Institutions and government put much funding into international recruitment but often overlook the soft-power aspect of the outbound programs like NCP, she suggested.
“You send students to Indonesia and Vietnam, and they’re like literally soft power – they spread the word about your branding, about your university, about what it is like to be in Australia,” she said.
“Student recruitment gets a lot of funding and a lot of attention, and then [student mobility teams are] left to really push on with the student soft power and global engagement, but there’s not a lot of funding there.”
“Student recruitment gets a lot of funding and a lot of attention”
Macquarie has introduced a strategy to allow academic champions to “change the narrative” and encourage students to opt for the Indo-Pacific study opportunities over options in the UK, Canada and the US.
NCP scholarship recipients – numbers of which are very limited – are given outstanding service by case managers, but NCP mobility recipients are often overlooked.
“Those guys are left alone to do everything. I find it such a shame not to really engage them more and so it becomes this rite of passage, like Erasmus has been,” she said, adding that the program should be widened beyond undergraduate students.
“Now it’s been 10 years, you know, it’s not just four or five. Erasmus is like 20 plus… I feel if it was like Erasmus, expanded to PG level and extended to longer term, I think that would help.”
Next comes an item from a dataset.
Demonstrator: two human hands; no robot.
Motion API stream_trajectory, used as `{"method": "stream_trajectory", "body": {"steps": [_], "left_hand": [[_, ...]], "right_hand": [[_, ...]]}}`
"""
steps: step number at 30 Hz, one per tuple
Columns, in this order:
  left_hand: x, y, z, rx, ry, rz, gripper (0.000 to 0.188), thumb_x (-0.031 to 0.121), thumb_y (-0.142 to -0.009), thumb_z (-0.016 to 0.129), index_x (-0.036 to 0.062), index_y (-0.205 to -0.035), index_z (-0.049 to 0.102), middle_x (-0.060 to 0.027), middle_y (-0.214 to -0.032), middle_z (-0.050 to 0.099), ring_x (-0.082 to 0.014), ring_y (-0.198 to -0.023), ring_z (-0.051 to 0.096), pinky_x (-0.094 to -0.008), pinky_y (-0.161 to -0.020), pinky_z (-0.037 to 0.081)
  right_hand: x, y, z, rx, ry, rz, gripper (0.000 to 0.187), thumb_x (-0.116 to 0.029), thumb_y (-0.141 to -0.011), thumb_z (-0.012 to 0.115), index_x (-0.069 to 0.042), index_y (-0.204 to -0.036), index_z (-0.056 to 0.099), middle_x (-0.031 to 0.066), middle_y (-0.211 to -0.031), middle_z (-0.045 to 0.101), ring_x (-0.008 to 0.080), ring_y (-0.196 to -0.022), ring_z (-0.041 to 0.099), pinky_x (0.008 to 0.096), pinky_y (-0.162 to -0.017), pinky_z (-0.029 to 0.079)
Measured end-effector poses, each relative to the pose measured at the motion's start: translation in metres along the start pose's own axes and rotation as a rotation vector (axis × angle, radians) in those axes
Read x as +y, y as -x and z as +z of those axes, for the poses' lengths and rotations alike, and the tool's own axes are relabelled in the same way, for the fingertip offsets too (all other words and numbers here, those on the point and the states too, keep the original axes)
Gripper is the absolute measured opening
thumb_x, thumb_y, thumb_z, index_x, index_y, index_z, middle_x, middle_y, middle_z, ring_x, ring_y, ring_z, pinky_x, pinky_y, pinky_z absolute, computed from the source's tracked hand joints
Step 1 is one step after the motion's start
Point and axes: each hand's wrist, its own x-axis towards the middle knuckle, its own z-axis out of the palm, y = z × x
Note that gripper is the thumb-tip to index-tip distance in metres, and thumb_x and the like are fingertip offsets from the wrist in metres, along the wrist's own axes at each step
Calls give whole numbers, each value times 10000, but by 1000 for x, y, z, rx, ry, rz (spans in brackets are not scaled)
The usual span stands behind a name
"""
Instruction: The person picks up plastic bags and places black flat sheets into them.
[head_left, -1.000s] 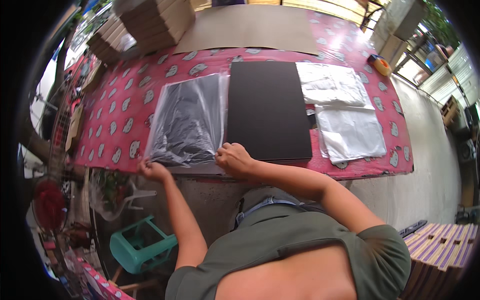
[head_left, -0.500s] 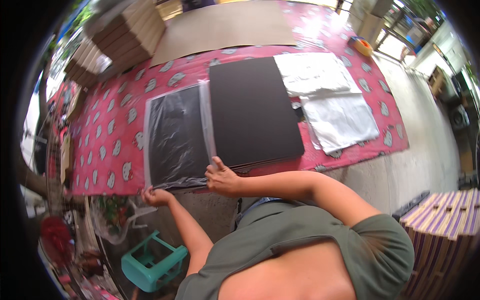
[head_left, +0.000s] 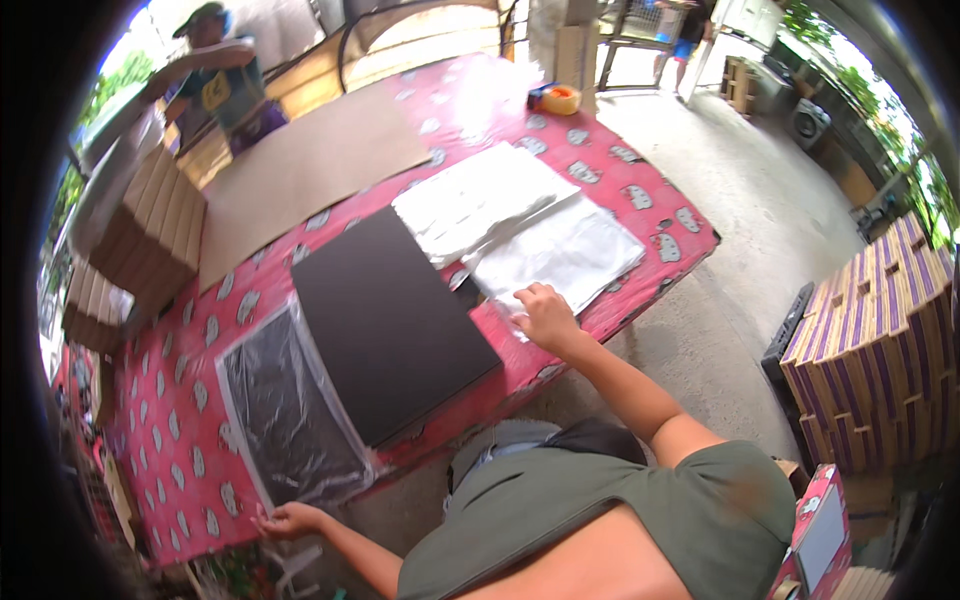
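Note:
My right hand (head_left: 548,318) is over the near corner of a pile of clear-white plastic bags (head_left: 560,260), its fingers bent and apart, touching or just above the plastic. Low on the left, my left hand (head_left: 290,520) is palm-up at the near corner of a clear plastic bag (head_left: 285,400) with a black sheet inside; its fingers are loosely curled and apart. Between the two lies a stack of large black boards (head_left: 390,325), its right side next to the plastic bags.
A pink patterned cloth covers the table (head_left: 170,420). Brown cardboard (head_left: 310,170) lies at its far side, stacked boxes (head_left: 150,220) at far left, tape rolls (head_left: 557,98) at the far corner. A person (head_left: 220,80) stands beyond. Bundled slats (head_left: 865,350) are piled at right.
My right hand has left the filled bag's near right corner and moved right to the plastic bags. My left hand stays by the filled bag's near left corner. The view has turned right.

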Motion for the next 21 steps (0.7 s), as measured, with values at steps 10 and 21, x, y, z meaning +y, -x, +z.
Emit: {"method": "stream_trajectory", "body": {"steps": [10,21], "left_hand": [[147,-2,12,-254,280,-125,114,88,-829,501,17,-857,587,-127,-962,566,-249,-928,525,-337,-789,427],[203,42,28,-475,761,-200,124,12,-817,488,-11,-919,553,-131,-1086,510,-254,-968,505,-347,-864,387]], "right_hand": [[51,35,2,-5,-25,-70,195,-154,-710,606,-87,-892,623,111,-857,561,269,-824,552,374,-714,440],[172,53,-145,297,-317,165,320,-160,-736,647,-6,-1007,574,88,-823,597,157,-737,568,281,-642,466]]}}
Desma Smith, who is associate director for international student advisory & support at Swinburne University of Technology, pointed to challenges around quality or quantity in recruitment.
“Experience and retention are the buzzwords at the moment, but there’s so many things that go into retention and it can go back as simple as who you bring in first place,” she said.
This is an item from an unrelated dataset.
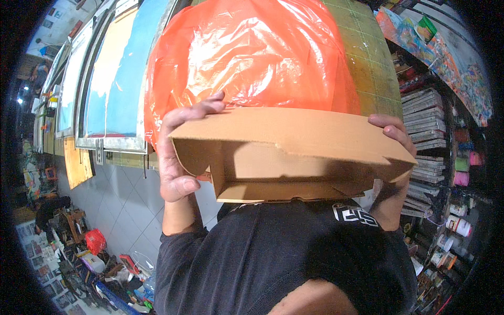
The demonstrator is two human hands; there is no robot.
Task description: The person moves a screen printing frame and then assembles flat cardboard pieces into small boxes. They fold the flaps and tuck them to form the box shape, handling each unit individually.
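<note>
A brown cardboard box [315, 131] is held up in front of my chest, its lid flap toward the top and its hollow inside showing. My left hand [181, 142] grips the box's left end, thumb below and fingers over the upper edge. At the right end, the fingers of my right hand [395, 131] curl over the flap's edge; the rest of that hand is mostly hidden behind the cardboard. Just beyond the box, a large shiny orange plastic bag [252, 52] lies spread on the green gridded table [370, 58].
Framed screens [113, 79] with blue and white surfaces stand at the left of the table. Stacked frames [425, 121] fill a rack at right, with jars [458, 226] lower down. Clutter, including a red plastic bag [95, 241], covers the lower-left tiled floor.
</note>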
Advisory and support teams, as well as students, often have additional stress if adjustments are made for quality or quantity.
If student numbers is prioritised there can be issues with English language and capabilities of being able to complete the studies, she said.
“For us, as an after sales service, it adds to their stress, it adds to my staff stress, it adds to the success and the retention,” she said.
The sector can be circular, Smith – who has worked at a number of different institutions during her career – continued.
“We’ve had times where agents have been pretty targeted on how they move students through and what they get out of it. We’ve already had one clean sweep in the industry many years back,” she said, pointing to a time when institutions were asked to reregister with authorities as they sought to cut out less scrupulous providers.
“Post-Covid, we’re seeing something similar… It’s a little bit circular. That’s certainly a challenge, quality versus quantity.”
Additionally, challenges around messaging to students is nothing new. In a student roundtable discussion, students raised issues about needing information on accommodation before they arrive.
“Everything we’re talking about here we’ve talked about for 20 years in conferences,” Smith said.
“Well, we run pre-departure webinars to do exactly that. But of several thousand students who are coming in, there might be 100 at each webinar. They don’t know what they don’t know and when they need to know is different for each person on a timeline. What the ultimate answer is to all of that, I don’t think any of us have found.”
“There is a quandary here”
Former CEO of IDP, Denis Blight, emphasised the biggest challenge is grappling international student recruitment on the one hand and Australia’s immigration policies on the other.
“There is a quandary here, there is a dilemma,” he said.
“If we are experiencing skills shortages in Australia, then our immigration problem should surely concentrate on that in terms of the makeup of our immigration route to give higher weight to skills,” he told The PIE.
“Having said that I don’t want to rule out the prospective of using the international education program and recruitment as one of the avenues for that.”
If students are “properly advised” on the prospect of short-term and long-term employment in Australia, it can boost recruitment, he acknowledged.